Characterization and pollutant removal efficiency of biochar derived from baggase, bamboo and tyre

Conversion of broad-spectrum organic waste into carbonaceous biochar has gained enormous interest in past few years. The present study aims to characterize feedstock (FS), i.e. bagasse (Bg), bamboo (Bm) and biochar (BC), i.e. baggase biochar (BBg), bamboo biochar (BBm) and tyre biochar (Ty). Significant changes in elemental composition, atomic ratio, proximate analyses, mineral content and heavy metal content were observed which was well supported by Fourier transform infrared (FTIR) spectroscopy and X-ray diffraction (XRD) analysis.

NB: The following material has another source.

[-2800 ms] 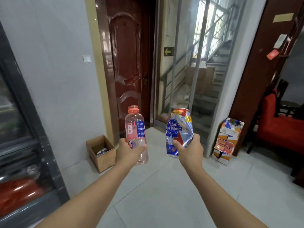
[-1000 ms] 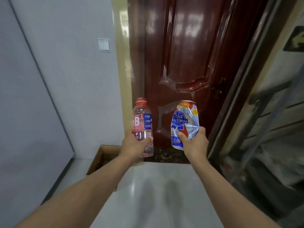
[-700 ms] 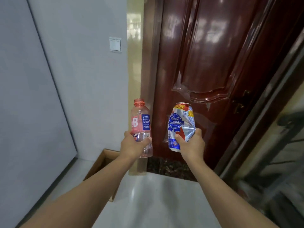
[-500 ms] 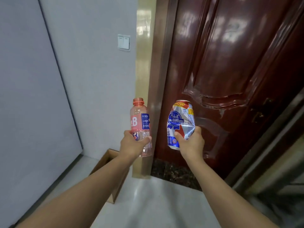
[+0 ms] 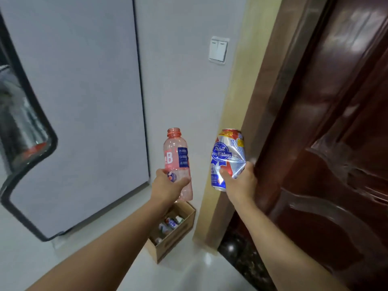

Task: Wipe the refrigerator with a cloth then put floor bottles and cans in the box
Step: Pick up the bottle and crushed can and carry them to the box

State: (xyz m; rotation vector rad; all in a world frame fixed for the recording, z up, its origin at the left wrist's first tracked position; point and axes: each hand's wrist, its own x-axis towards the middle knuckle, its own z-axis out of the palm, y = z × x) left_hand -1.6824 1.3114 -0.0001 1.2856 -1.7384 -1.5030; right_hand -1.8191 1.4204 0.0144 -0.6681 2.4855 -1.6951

Impregnation with ferric hydroxide was done, and resultant modified biochars (MBC), i.e. iron-impregnated baggase biochar (FeBBg), iron-impregnated bamboo biochar (FeBBm) and iron-impregnated tyre biochar (FeTy), along feedstock and biochar were used for PO4 (3-), Pb, Hg and Cu adsorption. In general, BBg, FeBBg, BBm, FeBBm, Ty and FeTy were found to adsorb PO4 (3-), Pb, Hg and Cu better than Bg and Bm, except in few cases. Results from adsorption experiments were fitted into Langmuir, Freundlich and Temkin models of isotherms and pseudo-first-order, pseudo-second-order and Elovich models of kinetics. Result of batch study adsorption revealed that maximum adsorption of PO4 (3-), Pb, Hg and Cu was done by FeBBg (adsorption mechanism explained by Freundlich model), FeTy (Temkin model), Ty (Langmuir model) and BBm (Langmuir model) respectively. According to R (2) values, pseudo-first-order reaction was well suited to PO4 (3-), Pb, Hg and Cu adsorption. The optimum pH for maximum adsorption was observed to be 7.4 for PO4 (3-), 5 for Cu and 6 for Pb and Hg respectively.